▶ _What needs to be done_
All lines in the records below with the word "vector" must be returned.

▶ _Material for this exercise_
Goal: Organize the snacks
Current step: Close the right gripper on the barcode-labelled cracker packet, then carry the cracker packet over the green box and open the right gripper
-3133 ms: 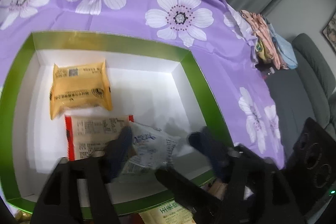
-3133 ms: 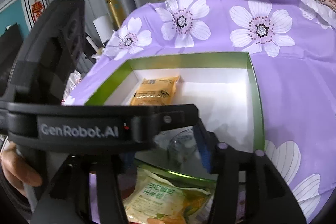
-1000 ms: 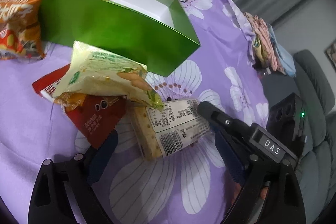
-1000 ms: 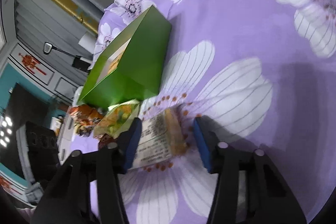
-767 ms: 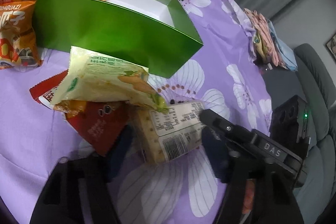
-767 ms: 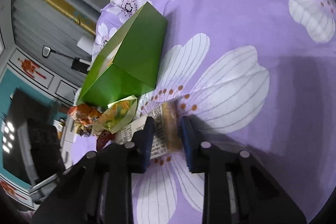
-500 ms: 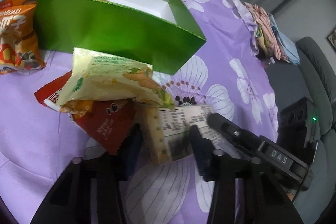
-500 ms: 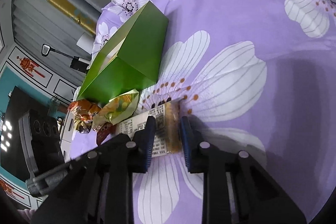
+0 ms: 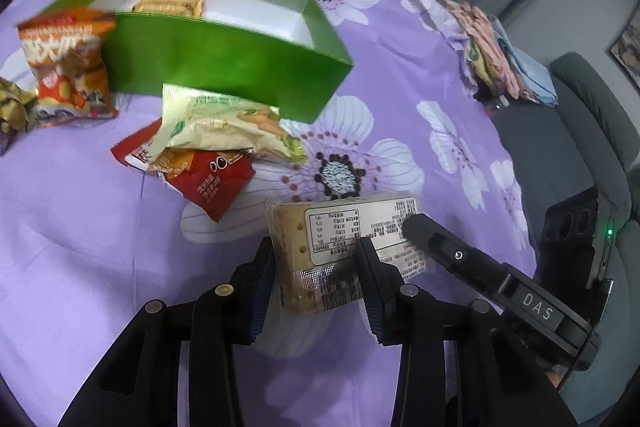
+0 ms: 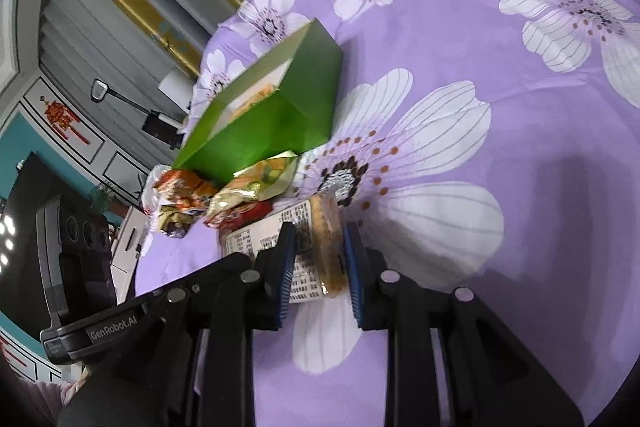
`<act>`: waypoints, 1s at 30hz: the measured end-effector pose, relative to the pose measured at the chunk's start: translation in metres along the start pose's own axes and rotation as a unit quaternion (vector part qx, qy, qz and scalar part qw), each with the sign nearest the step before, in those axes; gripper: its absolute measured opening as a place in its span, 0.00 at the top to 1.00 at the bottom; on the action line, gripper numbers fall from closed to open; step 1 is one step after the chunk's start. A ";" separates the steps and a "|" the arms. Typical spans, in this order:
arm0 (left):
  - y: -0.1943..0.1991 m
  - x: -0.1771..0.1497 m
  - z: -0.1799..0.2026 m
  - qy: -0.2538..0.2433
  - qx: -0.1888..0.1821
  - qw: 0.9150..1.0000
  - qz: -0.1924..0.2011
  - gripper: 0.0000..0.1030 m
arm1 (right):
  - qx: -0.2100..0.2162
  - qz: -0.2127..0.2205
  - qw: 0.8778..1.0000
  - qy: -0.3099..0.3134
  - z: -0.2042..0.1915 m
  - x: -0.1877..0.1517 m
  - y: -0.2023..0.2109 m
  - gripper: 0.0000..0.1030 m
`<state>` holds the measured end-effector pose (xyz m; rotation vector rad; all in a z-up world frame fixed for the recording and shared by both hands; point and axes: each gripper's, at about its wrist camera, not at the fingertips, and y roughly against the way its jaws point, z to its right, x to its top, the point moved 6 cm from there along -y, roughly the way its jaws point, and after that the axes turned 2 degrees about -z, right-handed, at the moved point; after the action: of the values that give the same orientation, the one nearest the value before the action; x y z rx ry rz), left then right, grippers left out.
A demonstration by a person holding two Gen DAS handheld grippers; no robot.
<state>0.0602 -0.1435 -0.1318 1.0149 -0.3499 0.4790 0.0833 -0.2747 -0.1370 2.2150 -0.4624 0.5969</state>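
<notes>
Left gripper (image 9: 316,259) & right gripper (image 10: 318,247), jaws just closed, both clamp the clear-wrapped rectangular cracker pack (image 9: 344,247) near the green open cardboard box (image 9: 224,67); pick-up step, next: carry into box.

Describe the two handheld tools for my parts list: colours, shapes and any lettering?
Both tools are black plastic with cut-out frames, round silver rivets and blue ribbed pads. In the left wrist view, the left tool fills the foreground; the right tool's body reads "DAS", near a green light. In the right wrist view, the right tool is foremost; the left tool's body reads "GenRobot.AI".
</notes>
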 end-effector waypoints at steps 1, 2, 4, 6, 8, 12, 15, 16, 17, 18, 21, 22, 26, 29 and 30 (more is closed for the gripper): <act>0.004 0.000 0.002 -0.005 0.001 1.000 0.004 0.61 | 0.006 0.006 1.000 0.002 -0.002 0.000 0.003 0.76; 0.010 0.000 0.004 -0.013 0.002 1.000 0.011 0.61 | 0.010 0.012 1.000 0.005 -0.005 0.000 0.006 0.76; 0.019 0.004 0.007 -0.024 0.004 0.999 0.024 0.61 | 0.020 0.025 0.999 0.010 -0.011 0.002 0.010 0.76; 0.027 0.009 0.011 -0.032 0.006 0.999 0.039 0.61 | 0.028 0.039 0.999 0.018 -0.019 0.007 0.015 0.76; 0.033 0.014 0.014 -0.042 0.008 0.998 0.051 0.61 | 0.030 0.051 0.998 0.024 -0.025 0.012 0.018 0.77; 0.042 0.030 0.020 -0.060 0.011 0.995 0.075 0.61 | 0.035 0.066 0.997 0.032 -0.034 0.025 0.020 0.76; 0.046 0.042 0.019 -0.059 0.011 0.994 0.087 0.61 | 0.036 0.068 0.996 0.045 -0.042 0.037 0.017 0.76; 0.047 0.047 0.018 -0.057 0.011 0.994 0.091 0.61 | 0.036 0.069 0.996 0.052 -0.047 0.044 0.013 0.76; 0.049 0.051 0.016 -0.056 0.011 0.994 0.094 0.61 | 0.036 0.069 0.995 0.057 -0.049 0.048 0.012 0.76; 0.051 0.059 0.013 -0.053 0.012 0.994 0.100 0.61 | 0.038 0.069 0.995 0.061 -0.053 0.053 0.009 0.76; 0.057 0.073 0.006 -0.050 0.016 0.992 0.114 0.61 | 0.044 0.071 0.994 0.075 -0.064 0.067 0.000 0.76; 0.058 0.077 0.003 -0.049 0.018 0.992 0.117 0.61 | 0.047 0.071 0.993 0.078 -0.068 0.073 -0.006 0.76; 0.061 0.099 -0.009 -0.045 0.026 0.990 0.128 0.61 | 0.056 0.072 0.992 0.083 -0.078 0.091 -0.020 0.76; 0.061 0.116 -0.017 -0.049 0.032 0.989 0.134 0.61 | 0.059 0.075 0.992 0.087 -0.083 0.104 -0.033 0.76; 0.060 0.123 -0.021 -0.049 0.034 0.989 0.134 0.61 | 0.060 0.073 0.992 0.089 -0.084 0.108 -0.038 0.76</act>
<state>0.1329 -0.0723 -0.0387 1.0652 -0.5649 0.6886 0.1689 -0.2011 -0.0503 2.2278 -0.5102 0.9129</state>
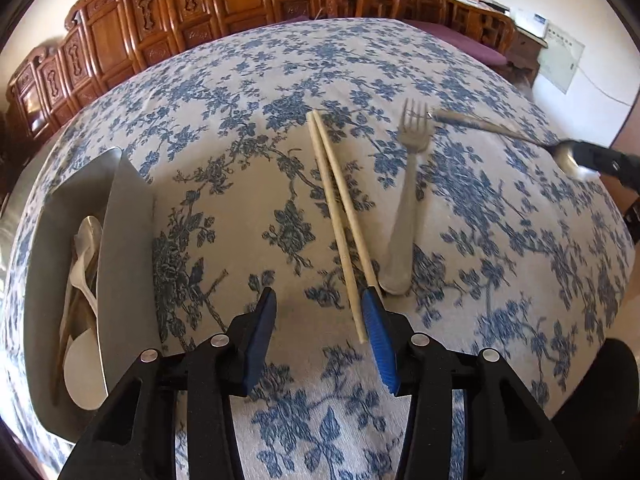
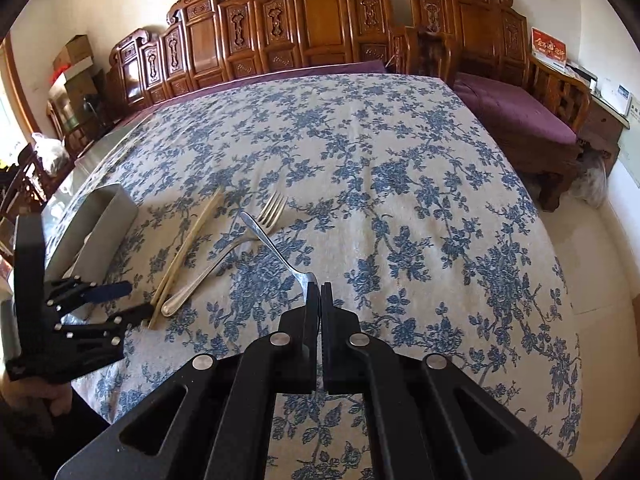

▶ _Task response_
`<act>`: waypoints, 1s at 30hz: the measured end-effector pose, relative to the pose measured at the chunk's start: translation in metres along the start pose's own axes and rotation as a unit quaternion (vector part qx, qy, qz and scalar part qw), each with the sign nearest the step before, in those axes; gripper: its absolute measured opening as a place in its span, 0.00 at the top to 1.00 at the bottom; on the action line, gripper numbers fall from closed to open; step 1 is one step after the chunk's start. A ";" separates the steps and a "|" the arms. Typical spans, in this order:
`<state>` holds the measured end-effector pose (xyz m; rotation vector rad; all in a z-up world frame fixed for the recording and shared by both hands; point and axes: each gripper's, at about its wrist camera, not at the fingertips, and y roughly against the way its jaws point, z to its right, x to its top, the point moved 6 cm from there along -y, roughly the way its jaws point, and after that the axes turned 2 degrees about -z, right-handed, at the moved point; after the action: of the values that give the same orientation, the one nearest the value before the action; x y z rx ry rz), left then right, grippers left out.

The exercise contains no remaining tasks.